Bexicaserin, an investigational drug developed by Longboard Pharmaceuticals (now Lundbeck), has demonstrated significant and sustained reductions in seizure frequency among patients with developmental and epileptic encephalopathies (DEEs). Interim results from the Phase 1b/2a PACIFIC open-label extension (OLE) study showed that patients who switched from placebo to bexicaserin experienced notable improvements, reinforcing the drug's potential as a treatment for a range of DEEs.
The PACIFIC OLE study, which included 41 patients across 34 sites, involved a 15-day flexible titration period followed by up to one year of maintenance treatment. The analysis focused on nine patients previously randomized to placebo who then switched to bexicaserin for six months. Led by Dr. Ngoc Minh D. Le, the study revealed a -57.3% reduction in countable motor seizures (CMS) and a -61.2% reduction in total seizures in this group. More than half (55.6%) of these participants achieved at least a 50% reduction in CMS frequency.

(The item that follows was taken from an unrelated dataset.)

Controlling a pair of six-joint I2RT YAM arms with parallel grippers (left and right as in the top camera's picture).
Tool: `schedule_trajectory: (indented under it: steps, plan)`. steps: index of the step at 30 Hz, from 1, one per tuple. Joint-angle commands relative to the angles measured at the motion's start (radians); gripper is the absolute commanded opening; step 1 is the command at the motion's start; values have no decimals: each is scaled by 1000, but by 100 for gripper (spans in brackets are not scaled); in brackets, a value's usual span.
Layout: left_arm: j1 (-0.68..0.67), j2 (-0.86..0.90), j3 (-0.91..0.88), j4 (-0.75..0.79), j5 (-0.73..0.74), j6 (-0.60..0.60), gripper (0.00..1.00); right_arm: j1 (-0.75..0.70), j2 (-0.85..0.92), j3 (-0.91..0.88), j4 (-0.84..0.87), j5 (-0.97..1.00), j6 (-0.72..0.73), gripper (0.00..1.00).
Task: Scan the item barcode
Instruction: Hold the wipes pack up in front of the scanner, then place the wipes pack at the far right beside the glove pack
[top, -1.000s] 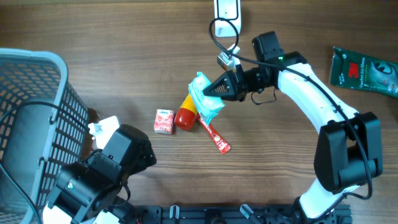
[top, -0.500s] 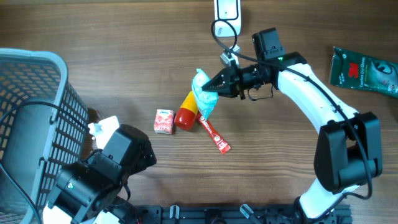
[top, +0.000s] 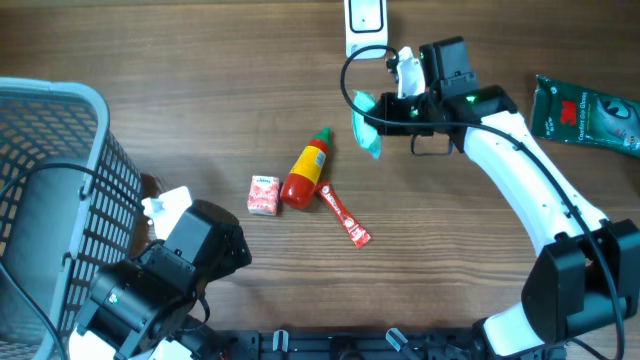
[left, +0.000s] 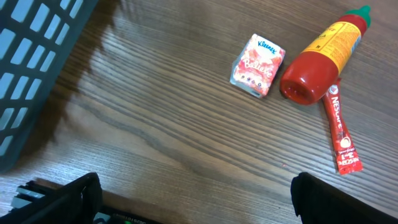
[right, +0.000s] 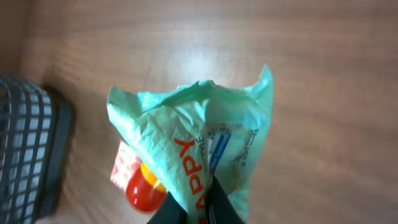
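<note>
Because its barcode must face the white corded scanner (top: 365, 20) just beyond them, my right fingers (right: 225, 213) stay out of its way, clamped on one edge of the crumpled mint-green plastic packet (top: 367, 135) above the wooden tabletop (top: 200, 100); my left fingers (left: 348, 199) idle, spread wide, empty.

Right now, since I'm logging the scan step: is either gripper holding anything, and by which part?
The right gripper is shut on the teal packet, pinching one crumpled end of it. The left gripper is open and holds nothing.

Left pincer (left: 200, 198) wide open, right pincer (right: 199, 202) clamped shut
</note>
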Motion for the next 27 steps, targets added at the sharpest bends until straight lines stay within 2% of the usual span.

Consistent Efficacy Across DEE Subgroups
The study population included patients with Lennox-Gastaut syndrome (LGS), Dravet syndrome (DS), and other DEEs. Bexicaserin maintained its safety profile throughout the OLE, with no new serious adverse events reported. Investigators noted that the consistent seizure reductions across DEE subgroups highlight the therapeutic's potential for broader application.
Mechanism of Action and Prior Trial Data
Bexicaserin is a selective 5-HT2c receptor superagonist believed to modulate GABAergic neurotransmission, suppressing central hyperexcitability. In the original PACIFIC trial, participants aged 12-65 years with DEEs were evaluated for safety, tolerability, efficacy, and pharmacokinetics of oral bexicaserin at different doses versus placebo. Results from the initial trial showed a median decrease of 53.3% in CMS for those on bexicaserin versus a 20.8% decrease for those on placebo.
Phase 3 Development and Future Studies
Longboard initiated a global Phase 3 study called DEEp SEA to assess bexicaserin's therapeutic potential in patients with DS aged two years and older. This trial aims to include approximately 160 participants who will undergo a screening period, dose titration phase, and maintenance period. The DEEp SEA study is part of a broader DEEp program involving around 480 participants with various DEEs across 80 sites globally. Another Phase III clinical trial, DEEp OCEAN, will monitor countable motor seizures in nearly 320 participants aged between two and 65 years.
Industry Perspective
"We are very pleased to observe a longer-term sustainable response, along with a favorable safety and tolerability profile over a 12-month period. These results further reinforce our confidence in bexicaserin’s unique and potentially best-in-class profile," said Johan Luthman, EVP and Head of Research & Development at Lundbeck.